Problem description: Could you show each line of the records that contains the word "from"?

Records for the task:
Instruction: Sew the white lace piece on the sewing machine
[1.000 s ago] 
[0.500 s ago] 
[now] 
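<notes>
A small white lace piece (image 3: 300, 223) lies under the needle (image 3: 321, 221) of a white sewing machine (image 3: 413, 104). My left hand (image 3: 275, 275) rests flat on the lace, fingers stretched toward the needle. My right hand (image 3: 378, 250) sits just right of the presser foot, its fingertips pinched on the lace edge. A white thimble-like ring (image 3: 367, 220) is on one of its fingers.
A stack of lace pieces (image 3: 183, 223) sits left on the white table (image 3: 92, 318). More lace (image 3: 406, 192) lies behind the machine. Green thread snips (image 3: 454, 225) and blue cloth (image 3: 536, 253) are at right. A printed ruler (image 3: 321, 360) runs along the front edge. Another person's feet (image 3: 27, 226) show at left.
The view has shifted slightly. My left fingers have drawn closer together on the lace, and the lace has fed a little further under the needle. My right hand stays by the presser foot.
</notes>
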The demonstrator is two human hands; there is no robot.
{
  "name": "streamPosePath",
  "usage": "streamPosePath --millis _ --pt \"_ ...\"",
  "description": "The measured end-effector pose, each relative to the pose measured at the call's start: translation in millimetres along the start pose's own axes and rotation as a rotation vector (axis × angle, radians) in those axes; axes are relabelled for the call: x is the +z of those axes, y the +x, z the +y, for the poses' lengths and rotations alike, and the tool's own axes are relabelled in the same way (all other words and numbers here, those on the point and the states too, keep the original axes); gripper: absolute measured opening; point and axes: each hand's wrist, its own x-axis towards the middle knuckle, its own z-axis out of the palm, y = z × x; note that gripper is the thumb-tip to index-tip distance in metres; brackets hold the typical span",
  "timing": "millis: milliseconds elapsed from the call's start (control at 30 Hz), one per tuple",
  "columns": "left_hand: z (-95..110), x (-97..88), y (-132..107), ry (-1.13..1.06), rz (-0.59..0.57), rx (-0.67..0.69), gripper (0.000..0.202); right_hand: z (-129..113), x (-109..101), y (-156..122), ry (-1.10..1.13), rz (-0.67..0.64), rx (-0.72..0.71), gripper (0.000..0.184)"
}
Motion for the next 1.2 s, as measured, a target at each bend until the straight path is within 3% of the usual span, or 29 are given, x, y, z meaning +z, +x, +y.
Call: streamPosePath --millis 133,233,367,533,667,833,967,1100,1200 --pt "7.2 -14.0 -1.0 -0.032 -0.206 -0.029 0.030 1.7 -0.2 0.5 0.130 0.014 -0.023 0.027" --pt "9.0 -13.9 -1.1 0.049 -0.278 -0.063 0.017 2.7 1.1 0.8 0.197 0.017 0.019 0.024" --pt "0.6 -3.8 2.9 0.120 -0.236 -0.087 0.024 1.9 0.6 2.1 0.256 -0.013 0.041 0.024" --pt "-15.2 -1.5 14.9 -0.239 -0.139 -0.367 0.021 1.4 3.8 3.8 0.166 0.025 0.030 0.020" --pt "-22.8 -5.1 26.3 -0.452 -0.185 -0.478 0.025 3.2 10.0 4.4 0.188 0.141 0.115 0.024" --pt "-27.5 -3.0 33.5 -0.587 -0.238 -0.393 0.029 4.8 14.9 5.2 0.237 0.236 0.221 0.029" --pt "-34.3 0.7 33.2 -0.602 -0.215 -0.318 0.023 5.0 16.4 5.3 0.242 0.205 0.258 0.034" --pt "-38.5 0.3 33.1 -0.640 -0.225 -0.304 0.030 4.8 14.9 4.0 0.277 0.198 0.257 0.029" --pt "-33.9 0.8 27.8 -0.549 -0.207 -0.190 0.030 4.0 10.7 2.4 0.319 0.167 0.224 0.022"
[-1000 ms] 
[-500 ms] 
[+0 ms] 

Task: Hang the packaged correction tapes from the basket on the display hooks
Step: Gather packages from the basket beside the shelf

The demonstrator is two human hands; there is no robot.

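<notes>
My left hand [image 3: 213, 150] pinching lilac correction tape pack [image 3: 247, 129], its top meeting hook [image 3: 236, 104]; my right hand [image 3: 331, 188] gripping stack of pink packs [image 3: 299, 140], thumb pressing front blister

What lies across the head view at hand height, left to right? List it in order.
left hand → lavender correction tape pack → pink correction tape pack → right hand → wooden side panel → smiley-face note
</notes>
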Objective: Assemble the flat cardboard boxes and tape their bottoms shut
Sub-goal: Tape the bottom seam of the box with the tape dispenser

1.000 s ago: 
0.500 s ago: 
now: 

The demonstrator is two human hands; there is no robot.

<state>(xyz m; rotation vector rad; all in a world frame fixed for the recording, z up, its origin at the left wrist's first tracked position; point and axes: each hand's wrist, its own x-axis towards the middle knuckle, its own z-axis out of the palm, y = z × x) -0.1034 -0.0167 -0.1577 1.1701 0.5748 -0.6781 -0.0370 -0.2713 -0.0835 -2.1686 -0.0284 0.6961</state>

Solved problem:
  "timing": "millis: milliseconds elapsed from the call's start (control at 30 Hz), one per tuple",
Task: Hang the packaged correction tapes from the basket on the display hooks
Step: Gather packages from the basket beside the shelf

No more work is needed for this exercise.